[T-test]Testing the Significance of the Correlation Coefficient with R script

2 minute read

1. Testing the significance of the correlation coefficient between study hour and score(n=9)

(1) Opening the file

  TWO_CONT = read.csv('data/TWO_CONT.csv', fileEncoding='UTF-8')
  TWO_CONT

##   HOUR SCORE
## 1    0    60
## 2    4    78
## 3    3    83
## 4    6    74
## 5    6   100
## 6    7    80
## 7    8    90
## 8    8    85
## 9    3    70

There are two numerical variables: study hour and score.

(2) Drawing a scatterplot with trend lines

  plot(TWO_CONT, pch=16, col='dodgerblue')+
  abline(v=mean(TWO_CONT$HOUR), lty=2)+
  abline(h=mean(TWO_CONT$SCORE),lty=2)

The scatterplot implies that there is a positive correlation between study hour and score. Then, let’s calculate the correlation coefficient.

(3) Using cor( ), calculating the correlation coefficient between study hour and score

  cor(TWO_CONT$HOUR, TWO_CONT$SCORE)

## [1] 0.7011677

The P-value 0.7 also indicates there is a positive correlation between study hour and score. Let’s do a statistical test(t-test) on this correlation coefficient.

(4) BEFORE using the t-test function, let’s try to find t-value and t-distribution manually following the t-test formula.

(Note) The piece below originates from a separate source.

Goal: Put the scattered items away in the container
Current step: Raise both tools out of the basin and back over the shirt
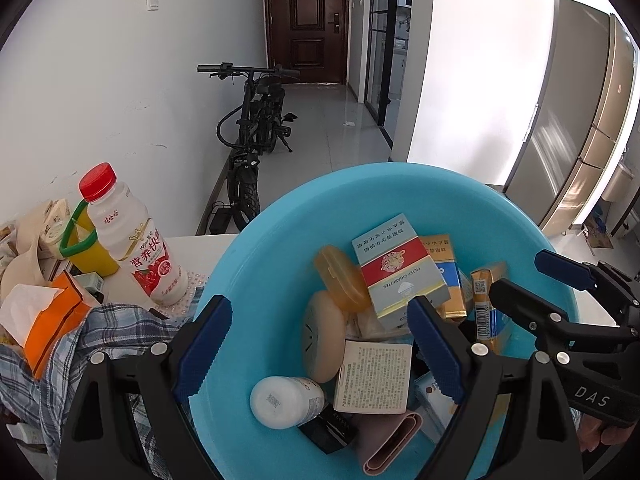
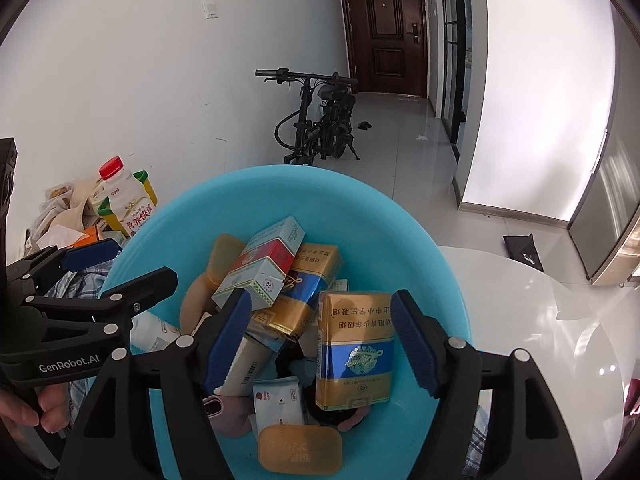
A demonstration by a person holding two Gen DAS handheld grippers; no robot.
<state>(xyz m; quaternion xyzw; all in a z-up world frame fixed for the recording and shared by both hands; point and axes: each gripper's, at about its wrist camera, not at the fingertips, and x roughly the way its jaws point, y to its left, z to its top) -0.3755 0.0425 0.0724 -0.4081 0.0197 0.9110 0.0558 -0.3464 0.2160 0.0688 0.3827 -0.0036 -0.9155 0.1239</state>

  cor(TWO_CONT$HOUR, TWO_CONT$SCORE)

## [1] 0.7011677

  r_xy = cor(TWO_CONT$HOUR, TWO_CONT$SCORE)
  r_xy

## [1] 0.7011677

  n = nrow(TWO_CONT)
  n

## [1] 9

  # the degree of freedom is set as n-2
  t_value = sqrt(n-2) * r_xy / sqrt(1-r_xy^2)
  t_value    

## [1] 2.601858

  pt(t_value, (n-2))

## [1] 0.9823353

(5) Yet, using cor.test( ), one can easily obtain a summary of the test.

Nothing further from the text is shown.